A browser-based application that captures microphone input, transcribes speech using Whisper AI, and translates English to Hindi in real-time. Fully containerized with Docker for easy deployment.
- 🎤 Live microphone recording via browser
- ✍️ Accurate transcription using Whisper (tiny model)
- 🌍 English → Hindi translation via Argos Translate
- ⚡ 5-second processing cycles for near real-time results
- 🐳 Full Docker integration (frontend + backend)

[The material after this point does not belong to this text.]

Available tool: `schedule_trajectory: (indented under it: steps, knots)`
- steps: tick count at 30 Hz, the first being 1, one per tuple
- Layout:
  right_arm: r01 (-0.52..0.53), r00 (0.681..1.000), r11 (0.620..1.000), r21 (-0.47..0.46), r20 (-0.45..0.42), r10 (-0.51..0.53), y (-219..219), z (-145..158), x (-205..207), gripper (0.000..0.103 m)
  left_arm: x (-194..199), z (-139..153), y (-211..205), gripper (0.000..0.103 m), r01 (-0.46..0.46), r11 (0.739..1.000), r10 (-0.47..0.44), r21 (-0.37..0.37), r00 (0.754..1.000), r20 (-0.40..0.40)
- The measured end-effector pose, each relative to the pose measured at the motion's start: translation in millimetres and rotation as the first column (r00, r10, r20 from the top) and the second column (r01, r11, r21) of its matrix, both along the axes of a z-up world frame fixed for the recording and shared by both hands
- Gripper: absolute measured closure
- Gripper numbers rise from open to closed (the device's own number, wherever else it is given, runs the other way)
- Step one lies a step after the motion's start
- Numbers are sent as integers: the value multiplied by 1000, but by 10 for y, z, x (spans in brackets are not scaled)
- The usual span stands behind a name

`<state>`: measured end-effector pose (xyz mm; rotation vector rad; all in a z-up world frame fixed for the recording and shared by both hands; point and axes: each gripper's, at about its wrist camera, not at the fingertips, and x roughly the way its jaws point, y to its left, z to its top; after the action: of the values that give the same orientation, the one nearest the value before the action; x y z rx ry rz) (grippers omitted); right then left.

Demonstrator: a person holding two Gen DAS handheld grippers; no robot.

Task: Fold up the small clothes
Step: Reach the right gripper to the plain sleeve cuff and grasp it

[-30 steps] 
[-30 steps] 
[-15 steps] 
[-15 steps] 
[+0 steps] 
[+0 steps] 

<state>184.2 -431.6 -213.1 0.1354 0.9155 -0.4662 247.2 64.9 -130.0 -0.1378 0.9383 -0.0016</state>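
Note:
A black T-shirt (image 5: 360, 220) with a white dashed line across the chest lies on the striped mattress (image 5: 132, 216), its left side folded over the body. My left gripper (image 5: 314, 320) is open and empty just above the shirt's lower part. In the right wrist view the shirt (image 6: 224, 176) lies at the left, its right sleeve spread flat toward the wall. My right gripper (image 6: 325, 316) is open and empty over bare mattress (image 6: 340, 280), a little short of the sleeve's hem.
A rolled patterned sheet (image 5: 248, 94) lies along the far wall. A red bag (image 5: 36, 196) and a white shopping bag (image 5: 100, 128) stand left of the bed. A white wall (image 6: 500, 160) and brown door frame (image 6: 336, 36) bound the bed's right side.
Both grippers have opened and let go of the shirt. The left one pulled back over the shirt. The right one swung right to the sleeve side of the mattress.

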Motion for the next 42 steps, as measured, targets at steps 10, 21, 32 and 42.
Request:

- 🚀 Modern stack (React, FastAPI, Tailwind CSS)
- Docker & Docker Compose
- Git (optional: Git LFS for large model files)
git clone https://github.com/AkankshRakesh/realtime-transcriber.git
cd realtime-transcriber
Download the English-Hindi model from Argos Open Tech and place it in the backend folder:
mv translate-en_hi-1_1.argosmodel backend/translate-en_hi.argosmodel
Note: If the model exceeds 100MB, consider using Git LFS.
docker-compose up --build
Access the application: Frontend: http://localhost:5173 Backend API: http://localhost:8000
POST /transcribe
Content-Type | File | Response |
---|---|---|
multipart/form-data |
recording.webm |
transcript, translation |
🏗️ Project Structure
.
├── backend/
│ ├── main.py # FastAPI application
│ ├── Dockerfile # Backend container config
│ ├── requirements.txt # Python dependencies
│ └── translate-en_hi.argosmodel # Translation model
├── frontend/
│ ├── src/components/ # React UI components
│ ├── Dockerfile # Frontend container config
│ ├── package.json
│ └── tailwind.config.js # Tailwind CSS config
└── docker-compose.yml # Multi-container orchestration
Frontend: React, Tailwind CSS, Vite
Backend: FastAPI, Python
Transcription: faster-whisper
Translation: Argos Translate
Audio Processing: FFmpeg
Containerization: Docker, Docker Compose